En premier lieu, ce moment d’échange avait la nature d’une conversation bien que, dans ce genre de contexte, l’orateur·rice n’échange pas des paroles avec des membres de l’assemblée comme c’est le cas lors d’une conversation entre deux ou plusieurs personnes. Mais l’assemblée peut se manifester à travers des expressions d’approbation ou de désapprobation, spécialement des applaudissements ou des huées.

Des chercheur·euses en sciences sociales ont identifié des procédés rhétoriques qui permettent à un·e orateur·rice non seulement de susciter l’attention de son public, mais aussi de provoquer des applaudissements.

Ces procédés reposent non pas sur le contenu de son discours, mais sur la manière dont il est construit. Par exemple, on a constaté que les applaudissements pouvaient survenir après une liste de trois éléments comme « nos objectifs, notre stratégie et notre détermination », car le public s’attend, après la conjonction « et », à ce que le troisième élément (ici « notre détermination ») arrive pour conclure le propos de l’orateur·rice (3).

Ce genre de procédé contribue à expliquer la coordination remarquable du public quand il applaudit un orateur à l’unisson. Elle est remarquable parce que chacun·e de ses membres applaudit spontanément, sans qu’il y ait contagion ou imitation, encore moins délibération (4).

Quelle est la deuxième raison pour laquelle l’échange entre le président ukrainien et les parlementaires européen·nes est digne d’intérêt ?

Elle concerne l’objet de leur « conversation ». Il est sujet à interprétation, mais on peut estimer qu’il s’agit de la gratitude, de la reconnaissance que l’on éprouve envers celles et ceux qui nous ont apporté leur aide.

Les applaudissements exprimeraient de la gratitude ?

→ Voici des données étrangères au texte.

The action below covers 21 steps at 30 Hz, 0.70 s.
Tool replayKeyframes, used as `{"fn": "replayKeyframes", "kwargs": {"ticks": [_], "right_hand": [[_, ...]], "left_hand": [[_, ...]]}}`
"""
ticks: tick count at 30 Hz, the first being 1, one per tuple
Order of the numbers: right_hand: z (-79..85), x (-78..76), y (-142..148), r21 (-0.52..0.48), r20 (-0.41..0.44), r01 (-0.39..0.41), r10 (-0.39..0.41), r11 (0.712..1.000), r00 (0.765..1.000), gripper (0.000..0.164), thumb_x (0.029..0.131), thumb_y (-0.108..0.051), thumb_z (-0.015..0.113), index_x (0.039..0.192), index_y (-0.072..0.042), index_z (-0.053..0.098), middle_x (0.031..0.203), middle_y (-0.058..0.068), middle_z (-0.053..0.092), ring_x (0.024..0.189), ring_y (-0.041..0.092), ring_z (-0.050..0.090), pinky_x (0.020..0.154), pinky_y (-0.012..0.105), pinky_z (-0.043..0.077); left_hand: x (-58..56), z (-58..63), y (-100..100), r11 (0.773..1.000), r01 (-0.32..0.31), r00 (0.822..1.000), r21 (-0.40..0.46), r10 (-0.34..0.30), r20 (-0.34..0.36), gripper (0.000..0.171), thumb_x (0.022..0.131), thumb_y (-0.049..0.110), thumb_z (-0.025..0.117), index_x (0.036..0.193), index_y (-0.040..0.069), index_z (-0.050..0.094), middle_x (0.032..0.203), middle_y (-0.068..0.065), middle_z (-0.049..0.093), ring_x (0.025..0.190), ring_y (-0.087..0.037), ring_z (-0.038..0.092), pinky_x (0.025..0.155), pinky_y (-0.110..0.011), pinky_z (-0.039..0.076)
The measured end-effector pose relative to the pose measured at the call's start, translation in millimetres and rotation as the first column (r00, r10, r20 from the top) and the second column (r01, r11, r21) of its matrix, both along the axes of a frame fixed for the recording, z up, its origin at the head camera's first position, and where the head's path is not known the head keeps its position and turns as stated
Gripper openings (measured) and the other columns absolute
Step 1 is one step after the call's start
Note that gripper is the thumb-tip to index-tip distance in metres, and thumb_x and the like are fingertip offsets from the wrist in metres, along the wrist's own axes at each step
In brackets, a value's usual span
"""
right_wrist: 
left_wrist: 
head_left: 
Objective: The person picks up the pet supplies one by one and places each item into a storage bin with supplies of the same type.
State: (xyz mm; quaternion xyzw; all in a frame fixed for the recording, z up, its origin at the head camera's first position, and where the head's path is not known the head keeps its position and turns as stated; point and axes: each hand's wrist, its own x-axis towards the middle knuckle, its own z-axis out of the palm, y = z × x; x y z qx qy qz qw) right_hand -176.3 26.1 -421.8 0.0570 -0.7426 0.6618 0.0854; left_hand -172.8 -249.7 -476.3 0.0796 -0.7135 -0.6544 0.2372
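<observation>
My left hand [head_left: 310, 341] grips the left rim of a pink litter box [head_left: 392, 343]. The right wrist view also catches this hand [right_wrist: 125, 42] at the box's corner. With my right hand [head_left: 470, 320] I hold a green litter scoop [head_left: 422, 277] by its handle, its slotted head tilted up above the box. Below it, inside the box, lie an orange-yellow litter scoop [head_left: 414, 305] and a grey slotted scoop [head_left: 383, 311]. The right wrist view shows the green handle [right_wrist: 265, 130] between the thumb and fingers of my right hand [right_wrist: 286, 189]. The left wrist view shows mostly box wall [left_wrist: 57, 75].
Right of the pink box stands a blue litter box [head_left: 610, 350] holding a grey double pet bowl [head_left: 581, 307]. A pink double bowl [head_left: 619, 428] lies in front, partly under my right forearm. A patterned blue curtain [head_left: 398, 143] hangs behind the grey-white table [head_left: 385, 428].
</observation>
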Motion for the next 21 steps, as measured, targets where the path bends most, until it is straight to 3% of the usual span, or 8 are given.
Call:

Oui : après avoir dit « Gloire à l’Ukraine », Volodymyr Zelensky éprouve l’émotion morale de gratitude qui le conduit à applaudir brièvement, provoquant les applaudissements des parlementaires, puis commence son discours par des remerciements.

Il s’agit ici d’une gratitude sincère, pas d’une gratitude formelle qui, selon André Comte-Sponville, est « servilité déguisée, égoïsme déguisé, espérance déguisée. On ne remercie que pour en avoir davantage (on dit « merci », on pense « encore » !) » (5).

Selon le philosophe Tony Manela, la gratitude est « une réponse appropriée à certains avantages reçus d’un bienfaiteur » (6). Elle inclut des remerciements, le fait d’éprouver un « sentiment de bonne volonté », ainsi qu’« une disposition à rendre la pareille au bienfaiteur en question » et à ne pas lui causer de tort à l’avenir. Pour les anthropologues évolutionnistes Daniel Fessler et Kevin Haley, cette émotion aurait été sélectionnée par l’évolution afin de « prolonger des relations de coopération potentiellement bénéfiques entre des acteurs qui se connaissent » (7).

« Prolonger des relations de coopération potentiellement bénéfiques », c’est sans doute de cela qu’il était question lors de l’échange d’applaudissements du 9 février 2023.

Entretien réalisé par Laurence Aubron.


(1) Parlement européen, Séance plénière du 09-02-2023.

(2) « Zelensky à Bruxelles : les images fortes du président ukrainien, très ému, devant le Parlement », tf1info.fr, 9 février 2022.

(3) Voir J. M. Atkinson, Our masters’ voices, Methuen, 1984 (l’exemple de la liste de trois provient de cet ouvrage ; la traduction vient de M. Relieu et F. Brock, « L’infrastructure conversationnelle de la parole publique. Analyse des réunions politiques et des interviews télédiffusées », Politix, 31(8), 1995, p.77-112). Voir aussi J. Heritage & D. Greatbatch, « Generating applause: A study of rhetoric and response at party political conferences », American Journal of Sociology, 92(1), 1986, p. 110-157; et P. Bull, « Claps and Claptrap: An analysis of how audiences respond to rhetorical devices in political speeches », Journal of Social and Political Psychology, 4(1), 2016, p. 473-492.

(4) Cf. M. Relieu et F. Brock, op. cit.

(5) A. Comte-Sponville, Petit traité des grandes vertus, Paris, PUF, 1995.

(6) T. Manela, « Gratitude to nature », Environmental Values, 27(6), 2018, p. 623-644.

(7) D. M. T. Fessler & K. J. Haley, « The strategy of affect: Emotions in human cooperation », in P. Hammerstein(dir.), Genetic and Cultural Evolution of Cooperation, MIT Press, 2003.